_Instructions for the task_. Each line below should be repeated exactly, but no picture should be carried over.

* * *

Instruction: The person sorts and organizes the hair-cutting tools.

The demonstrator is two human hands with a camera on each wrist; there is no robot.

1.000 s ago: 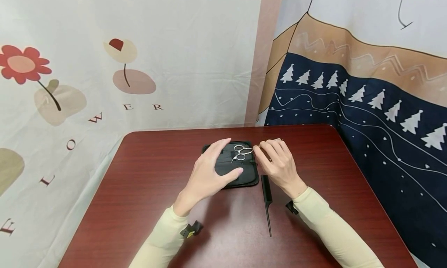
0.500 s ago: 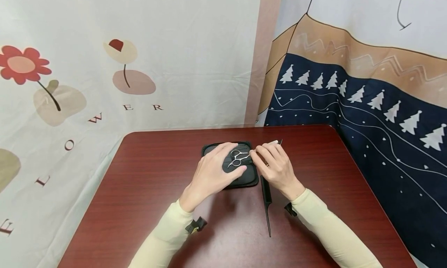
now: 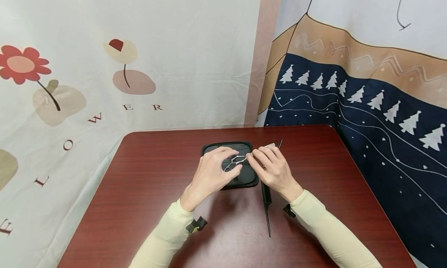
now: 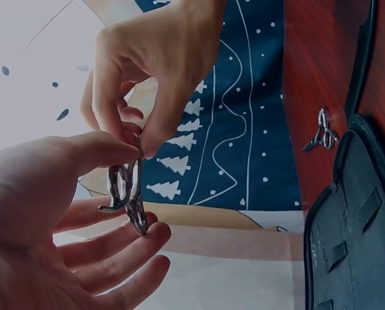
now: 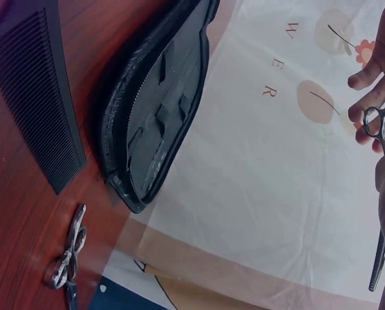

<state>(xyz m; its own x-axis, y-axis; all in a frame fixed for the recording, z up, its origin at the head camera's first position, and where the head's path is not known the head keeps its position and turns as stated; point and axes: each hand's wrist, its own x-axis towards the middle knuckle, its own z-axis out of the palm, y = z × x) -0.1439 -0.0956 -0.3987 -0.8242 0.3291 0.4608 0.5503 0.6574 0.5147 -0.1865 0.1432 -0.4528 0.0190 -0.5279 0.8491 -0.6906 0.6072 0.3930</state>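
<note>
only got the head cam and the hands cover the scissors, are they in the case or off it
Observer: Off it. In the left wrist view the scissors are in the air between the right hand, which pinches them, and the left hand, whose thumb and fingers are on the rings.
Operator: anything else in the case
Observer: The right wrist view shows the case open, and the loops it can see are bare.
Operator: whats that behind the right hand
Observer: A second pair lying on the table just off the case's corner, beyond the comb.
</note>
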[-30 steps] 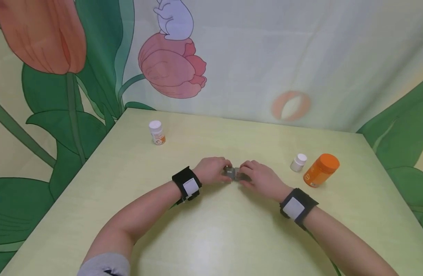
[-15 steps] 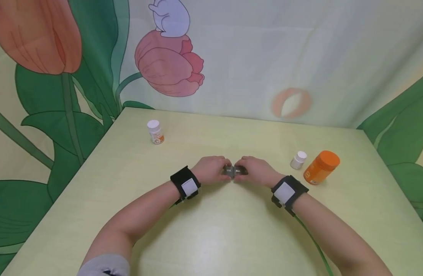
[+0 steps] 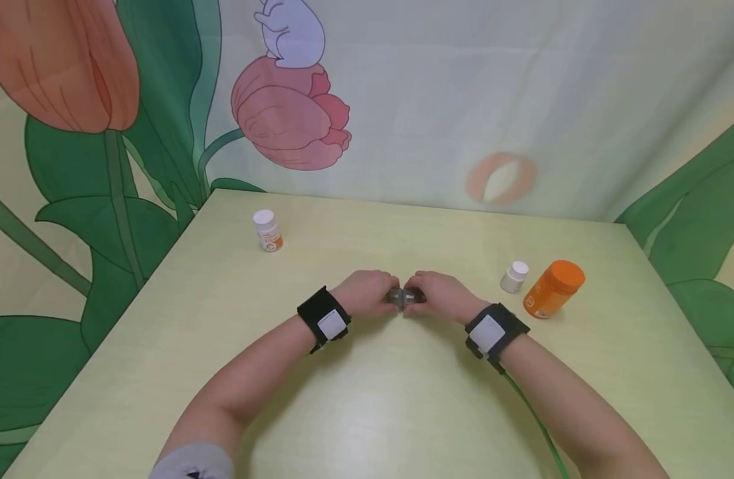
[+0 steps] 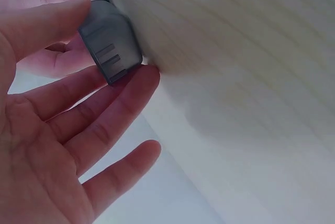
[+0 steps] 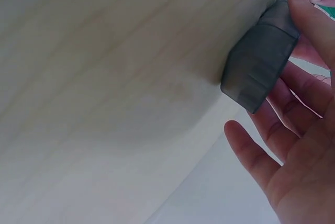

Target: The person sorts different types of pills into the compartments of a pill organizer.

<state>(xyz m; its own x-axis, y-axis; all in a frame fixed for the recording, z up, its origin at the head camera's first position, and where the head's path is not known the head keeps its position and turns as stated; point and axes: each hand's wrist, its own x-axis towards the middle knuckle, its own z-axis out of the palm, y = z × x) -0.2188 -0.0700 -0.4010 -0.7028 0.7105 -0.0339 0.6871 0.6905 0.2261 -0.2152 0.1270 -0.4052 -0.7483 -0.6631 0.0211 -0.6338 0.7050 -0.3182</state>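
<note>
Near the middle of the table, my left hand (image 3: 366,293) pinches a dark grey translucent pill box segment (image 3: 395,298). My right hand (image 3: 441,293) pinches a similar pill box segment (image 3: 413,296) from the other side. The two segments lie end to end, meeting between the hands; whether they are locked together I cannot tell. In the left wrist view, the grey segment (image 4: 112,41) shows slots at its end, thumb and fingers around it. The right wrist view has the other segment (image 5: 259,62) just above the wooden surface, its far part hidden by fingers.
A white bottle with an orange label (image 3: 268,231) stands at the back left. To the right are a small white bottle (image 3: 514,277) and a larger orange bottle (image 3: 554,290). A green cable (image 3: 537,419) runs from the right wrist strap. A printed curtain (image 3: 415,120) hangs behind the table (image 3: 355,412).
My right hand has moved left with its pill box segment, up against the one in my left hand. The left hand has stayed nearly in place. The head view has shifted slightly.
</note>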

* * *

_Task output_.
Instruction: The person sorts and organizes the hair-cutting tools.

The demonstrator is two human hands with a camera on each wrist; there is no robot.

1.000 s ago: 
0.500 s ago: 
now: 
now: 
now: 

<state>(xyz m; its own x-axis, y-axis; all in a frame fixed for the recording, z up, its origin at the head camera's first position, and where the head's path is not known the head keeps its position and turns as stated; point and axes: each hand's wrist, its own x-axis towards the middle knuckle, its own z-axis out of the palm, y = z × x) -0.1439 -0.0956 -0.3987 -0.8242 0.3291 0.4608 0.5503 0.6574 0.5147 -0.1865 0.1432 -0.4528 0.0190 -0.5279 0.8491 -0.6906 0.6072 0.3930</state>
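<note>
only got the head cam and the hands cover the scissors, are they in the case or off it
Observer: Off it. In the left wrist view the scissors are in the air between the right hand, which pinches them, and the left hand, whose thumb and fingers are on the rings.
Operator: anything else in the case
Observer: The right wrist view shows the case open, and the loops it can see are bare.
Operator: whats that behind the right hand
Observer: A second pair lying on the table just off the case's corner, beyond the comb.
</note>
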[-30 steps] 
[-15 steps] 
[+0 steps] 
[+0 steps] 
[+0 steps] 

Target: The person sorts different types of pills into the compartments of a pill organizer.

<state>(xyz m; its own x-axis, y-axis; all in a frame fixed for the recording, z up, its origin at the head camera's first position, and where the head's path is not known the head keeps its position and turns as stated; point and axes: each hand's wrist, its own x-axis towards the middle knuckle, its own z-axis out of the palm, y = z × x) -0.2188 -0.0700 -0.4010 -0.7028 0.7105 -0.0339 0.6871 0.6905 0.2261 -0.2152 0.1270 -0.4052 -0.7483 -0.6631 0.0211 -0.6338 0.7050 -0.3182</state>
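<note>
Near the middle of the table, my left hand (image 3: 366,293) pinches a dark grey translucent pill box segment (image 3: 395,298). My right hand (image 3: 441,293) pinches a similar pill box segment (image 3: 413,296) from the other side. The two segments lie end to end, meeting between the hands; whether they are locked together I cannot tell. In the left wrist view, the grey segment (image 4: 112,41) shows slots at its end, thumb and fingers around it. The right wrist view has the other segment (image 5: 259,62) just above the wooden surface, its far part hidden by fingers.
A white bottle with an orange label (image 3: 268,231) stands at the back left. To the right are a small white bottle (image 3: 514,277) and a larger orange bottle (image 3: 554,290). A green cable (image 3: 537,419) runs from the right wrist strap. A printed curtain (image 3: 415,120) hangs behind the table (image 3: 355,412).
My right hand has moved left with its pill box segment, up against the one in my left hand. The left hand has stayed nearly in place. The head view has shifted slightly.
</note>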

The output above is complete.